§ TO DO:
Retype every line from the top of the entries down to the one with "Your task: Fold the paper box", both included, and skip the pictures.

MATERIAL FOR THIS EXERCISE below:

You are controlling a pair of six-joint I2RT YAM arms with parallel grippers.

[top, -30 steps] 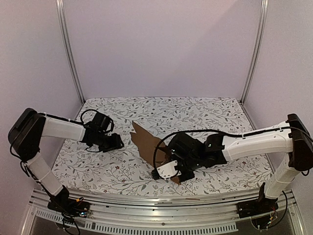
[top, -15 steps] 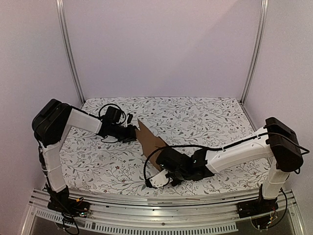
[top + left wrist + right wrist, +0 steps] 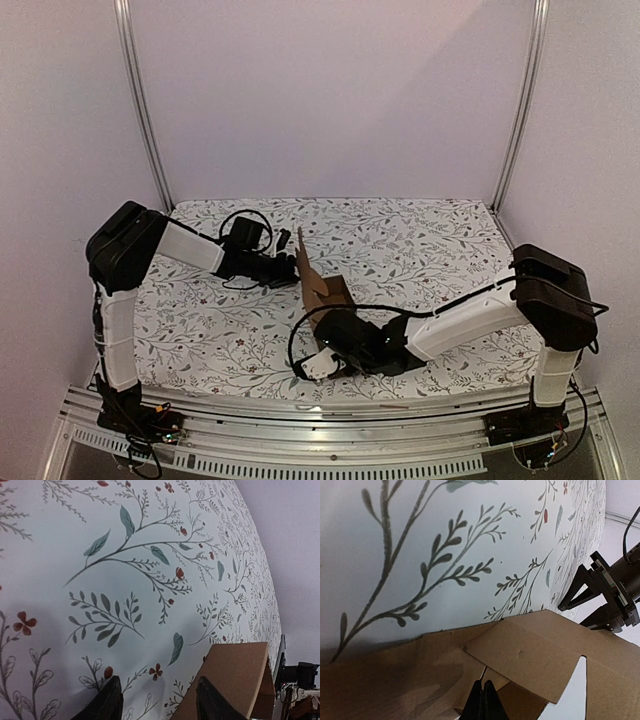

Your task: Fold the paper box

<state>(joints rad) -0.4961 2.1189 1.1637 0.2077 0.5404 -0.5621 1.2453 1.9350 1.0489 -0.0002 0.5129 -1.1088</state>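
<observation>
The right gripper has its fingers pressed tightly together, low on the paper box. A thin cardboard edge seems to run between the tips, so I judge that it is pinching a panel at the sheet's near edge.

From that pinch the brown die-cut sheet stands up off the floral tablecloth. In the top view one panel is nearly upright and a shorter one bends away to the right. In the right wrist view a flap with a notch cut into it overlaps the base.

The left gripper faces the sheet from the left with its fingers spread. A flap's corner sits just behind one finger and partly in the gap, but nothing is clamped.

The box lies a little left of the table's centre, between the two grippers. It touches the right one and is just beside the left.

This looks like an early step: the first walls are being raised and no cube has formed yet. The next move calls for the left gripper to close on or press the upright flap along its crease while the right one anchors the base. It should go gently, so the sheet neither slips from the pinch nor bends off the score line.
</observation>
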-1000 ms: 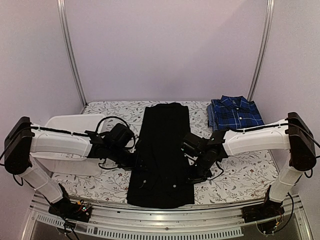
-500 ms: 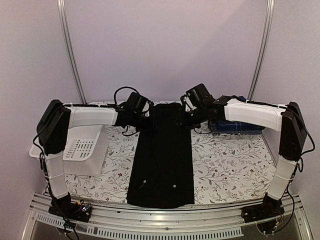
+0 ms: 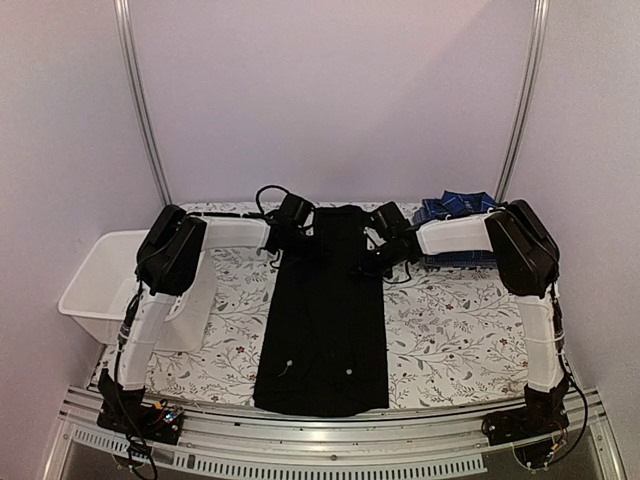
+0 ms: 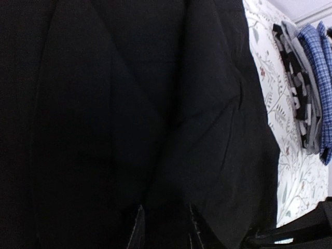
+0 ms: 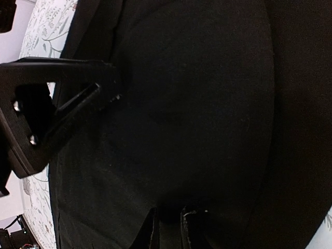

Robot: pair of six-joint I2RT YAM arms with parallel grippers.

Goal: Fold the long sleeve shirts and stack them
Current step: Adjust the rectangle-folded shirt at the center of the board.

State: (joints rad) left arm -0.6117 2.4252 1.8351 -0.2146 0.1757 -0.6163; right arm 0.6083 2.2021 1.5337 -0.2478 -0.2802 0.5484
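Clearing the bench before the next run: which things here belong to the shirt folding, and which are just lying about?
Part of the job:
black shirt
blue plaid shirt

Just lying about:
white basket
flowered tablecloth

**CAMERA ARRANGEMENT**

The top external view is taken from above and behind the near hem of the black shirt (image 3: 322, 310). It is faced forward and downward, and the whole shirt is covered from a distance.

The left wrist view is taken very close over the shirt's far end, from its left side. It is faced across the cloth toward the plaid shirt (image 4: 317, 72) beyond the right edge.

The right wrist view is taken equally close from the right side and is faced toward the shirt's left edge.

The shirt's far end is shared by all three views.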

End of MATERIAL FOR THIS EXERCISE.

§ RESPONSE AREA:
You are controlling a pair of six-joint I2RT YAM arms with parallel grippers.

[top, -30 steps] 
[top, -15 steps] 
[top + left wrist + right wrist, +0 steps] 

Your task: Fold the paper box

The output is complete, and nothing more is needed.